Sanshiro Sugata (Akira Kurosawa / Japan, 1943):

The upstart in the dojo, thus Akira Kurosawa in the studio ("quite a show tonight"). It opens on a busy, unpaved 19th-century street in a curving track that's revealed as a POV of the eponymous pupil (Susumu Fujita), he's promptly acquainted with the Sensei (Denjiro Okochi) following a riverside ambush. The conflict is directly stated: Ancient and modern Japan or rather jiu-jitsu and judo, the tournament banner on the arena simply reads "Match between a tiger and a dragon." The Old Order (Takashi Shimura) takes a tumble or two but cheerfully shares a meal and a smoke with the boyish victor, the viperish dandy (Ryunosuke Tsukigata) with bowler hat and white gloves is not as easily placated. "We'll fight, sooner or later." "You promise?" A roving camera on static figures, cutting on movement (rapidly descending cranes for the tumult of a boulevard melee), keen changes in rhythm—the charging novice's panoply.
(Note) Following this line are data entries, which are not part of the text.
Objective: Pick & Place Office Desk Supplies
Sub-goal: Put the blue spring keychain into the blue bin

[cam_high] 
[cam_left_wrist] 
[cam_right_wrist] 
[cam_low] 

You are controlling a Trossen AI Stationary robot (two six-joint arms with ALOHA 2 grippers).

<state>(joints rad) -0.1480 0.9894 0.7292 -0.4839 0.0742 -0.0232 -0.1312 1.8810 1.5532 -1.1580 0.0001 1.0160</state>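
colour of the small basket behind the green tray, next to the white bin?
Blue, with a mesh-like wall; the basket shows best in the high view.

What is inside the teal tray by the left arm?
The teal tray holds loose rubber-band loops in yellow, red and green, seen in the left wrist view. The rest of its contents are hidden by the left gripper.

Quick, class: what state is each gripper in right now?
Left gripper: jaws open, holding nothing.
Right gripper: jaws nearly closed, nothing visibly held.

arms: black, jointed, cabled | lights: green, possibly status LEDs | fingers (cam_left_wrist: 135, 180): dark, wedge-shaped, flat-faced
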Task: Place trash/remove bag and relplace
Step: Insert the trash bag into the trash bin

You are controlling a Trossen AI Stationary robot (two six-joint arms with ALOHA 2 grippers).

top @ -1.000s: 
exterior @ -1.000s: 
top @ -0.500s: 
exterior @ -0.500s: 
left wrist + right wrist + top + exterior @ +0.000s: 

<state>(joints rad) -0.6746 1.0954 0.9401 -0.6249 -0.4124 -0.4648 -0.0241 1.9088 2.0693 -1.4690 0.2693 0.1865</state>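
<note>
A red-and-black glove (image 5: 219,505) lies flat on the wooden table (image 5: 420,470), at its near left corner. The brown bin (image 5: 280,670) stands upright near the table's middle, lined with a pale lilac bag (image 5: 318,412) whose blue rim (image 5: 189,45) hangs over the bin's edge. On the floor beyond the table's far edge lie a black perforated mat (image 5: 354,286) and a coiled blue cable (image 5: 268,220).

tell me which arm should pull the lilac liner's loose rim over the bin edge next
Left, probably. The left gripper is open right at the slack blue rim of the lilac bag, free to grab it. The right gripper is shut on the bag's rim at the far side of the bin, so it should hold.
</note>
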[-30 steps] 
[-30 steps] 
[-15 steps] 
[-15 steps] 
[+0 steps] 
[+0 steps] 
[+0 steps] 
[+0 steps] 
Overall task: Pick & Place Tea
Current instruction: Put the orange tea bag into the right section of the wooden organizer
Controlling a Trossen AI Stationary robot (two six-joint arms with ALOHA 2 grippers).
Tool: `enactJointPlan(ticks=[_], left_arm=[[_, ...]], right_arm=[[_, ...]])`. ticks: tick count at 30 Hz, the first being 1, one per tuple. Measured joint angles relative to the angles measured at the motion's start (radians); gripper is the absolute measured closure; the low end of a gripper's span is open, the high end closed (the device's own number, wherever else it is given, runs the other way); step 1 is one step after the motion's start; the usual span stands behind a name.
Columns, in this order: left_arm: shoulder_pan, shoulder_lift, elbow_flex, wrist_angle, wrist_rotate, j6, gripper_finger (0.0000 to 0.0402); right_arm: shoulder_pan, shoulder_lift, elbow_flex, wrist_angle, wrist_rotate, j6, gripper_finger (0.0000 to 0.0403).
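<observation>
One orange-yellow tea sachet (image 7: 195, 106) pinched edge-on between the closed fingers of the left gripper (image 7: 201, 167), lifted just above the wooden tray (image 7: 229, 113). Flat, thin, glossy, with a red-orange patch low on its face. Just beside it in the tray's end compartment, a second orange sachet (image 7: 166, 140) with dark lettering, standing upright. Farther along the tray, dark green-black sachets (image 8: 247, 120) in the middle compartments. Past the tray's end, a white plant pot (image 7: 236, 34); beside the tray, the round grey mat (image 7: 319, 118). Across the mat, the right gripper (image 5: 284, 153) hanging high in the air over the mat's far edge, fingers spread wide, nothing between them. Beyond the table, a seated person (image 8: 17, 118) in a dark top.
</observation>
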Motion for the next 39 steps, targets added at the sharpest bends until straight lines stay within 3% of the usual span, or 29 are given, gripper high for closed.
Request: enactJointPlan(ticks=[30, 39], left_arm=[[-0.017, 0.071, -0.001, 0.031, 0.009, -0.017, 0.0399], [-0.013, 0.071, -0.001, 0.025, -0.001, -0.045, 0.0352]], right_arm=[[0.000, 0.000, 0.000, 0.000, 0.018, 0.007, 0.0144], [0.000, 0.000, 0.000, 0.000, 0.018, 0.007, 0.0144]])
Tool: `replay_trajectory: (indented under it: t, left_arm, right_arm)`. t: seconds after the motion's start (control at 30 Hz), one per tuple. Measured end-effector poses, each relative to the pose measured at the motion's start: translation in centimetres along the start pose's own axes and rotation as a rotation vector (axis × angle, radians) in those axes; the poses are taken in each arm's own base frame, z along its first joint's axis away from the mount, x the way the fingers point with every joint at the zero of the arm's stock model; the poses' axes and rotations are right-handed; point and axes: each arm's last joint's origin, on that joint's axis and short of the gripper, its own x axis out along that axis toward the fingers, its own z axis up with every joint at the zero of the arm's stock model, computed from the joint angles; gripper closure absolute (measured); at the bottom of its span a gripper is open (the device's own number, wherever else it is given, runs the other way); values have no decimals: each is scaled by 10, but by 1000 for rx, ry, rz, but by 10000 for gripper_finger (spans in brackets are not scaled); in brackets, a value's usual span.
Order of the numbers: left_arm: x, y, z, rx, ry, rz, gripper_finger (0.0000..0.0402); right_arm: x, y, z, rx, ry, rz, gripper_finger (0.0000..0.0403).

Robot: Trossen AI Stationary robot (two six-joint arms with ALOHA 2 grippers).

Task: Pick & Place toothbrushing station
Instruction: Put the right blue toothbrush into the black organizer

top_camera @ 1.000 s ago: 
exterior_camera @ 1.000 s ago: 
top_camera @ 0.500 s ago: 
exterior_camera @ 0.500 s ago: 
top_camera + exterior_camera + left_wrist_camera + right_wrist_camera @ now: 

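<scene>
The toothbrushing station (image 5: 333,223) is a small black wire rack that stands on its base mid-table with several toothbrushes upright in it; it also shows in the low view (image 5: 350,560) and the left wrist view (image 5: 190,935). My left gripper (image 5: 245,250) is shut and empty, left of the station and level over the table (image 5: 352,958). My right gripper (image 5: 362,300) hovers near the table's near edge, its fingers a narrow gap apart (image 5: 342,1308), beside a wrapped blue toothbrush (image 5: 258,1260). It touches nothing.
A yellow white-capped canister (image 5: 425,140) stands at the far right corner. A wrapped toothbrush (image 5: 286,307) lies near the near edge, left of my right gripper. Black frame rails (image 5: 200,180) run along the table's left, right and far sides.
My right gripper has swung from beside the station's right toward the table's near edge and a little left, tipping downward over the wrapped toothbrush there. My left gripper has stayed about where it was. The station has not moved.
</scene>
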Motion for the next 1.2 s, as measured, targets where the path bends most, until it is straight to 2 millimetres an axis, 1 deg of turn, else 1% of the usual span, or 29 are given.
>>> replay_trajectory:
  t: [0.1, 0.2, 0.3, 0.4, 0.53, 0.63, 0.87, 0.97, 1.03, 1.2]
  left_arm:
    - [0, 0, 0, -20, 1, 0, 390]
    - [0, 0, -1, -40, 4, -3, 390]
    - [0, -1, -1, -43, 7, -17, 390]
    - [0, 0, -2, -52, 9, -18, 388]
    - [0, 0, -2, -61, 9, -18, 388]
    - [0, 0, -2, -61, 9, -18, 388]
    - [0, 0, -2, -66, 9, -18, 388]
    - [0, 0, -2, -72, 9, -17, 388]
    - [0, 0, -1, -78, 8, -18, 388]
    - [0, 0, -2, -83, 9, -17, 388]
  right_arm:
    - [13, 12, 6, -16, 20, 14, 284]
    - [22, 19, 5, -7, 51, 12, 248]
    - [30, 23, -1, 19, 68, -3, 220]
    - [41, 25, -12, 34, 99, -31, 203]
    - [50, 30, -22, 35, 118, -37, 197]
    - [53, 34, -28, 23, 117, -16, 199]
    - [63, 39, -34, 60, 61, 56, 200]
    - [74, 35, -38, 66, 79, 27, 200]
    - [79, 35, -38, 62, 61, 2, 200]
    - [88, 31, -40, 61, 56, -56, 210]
The central image has the proud protagonist chest-deep in pond water while gazing at the moon, a white flower caps the composition. (Drunken Angel and Ikiru wade in for their own epiphanies.) The slow-mo silk screen that drops on the fallen opponent's head, the field of tall grass ferociously animated by wind for the final duel. Amid these imperial macho contests, the enigmatic grace of a pious heroine (Yukiko Todoroki) on the steps of the shrine, just a parasol beneath gentle snowflakes. "Laugh at us, we're young and stupid. It's our fate." A ripping debut for Kurosawa, a most secure basis for later samurai studies, plus a charmingly unexpected affinity with Walsh's Gentleman Jim. The Ozu train is seen at the close from another angle, the warrior full steam ahead. With Ranko Hanai, Sugisaku Aoyama, Yoshio Kosugi, and Kokuten Kodo. In black and white.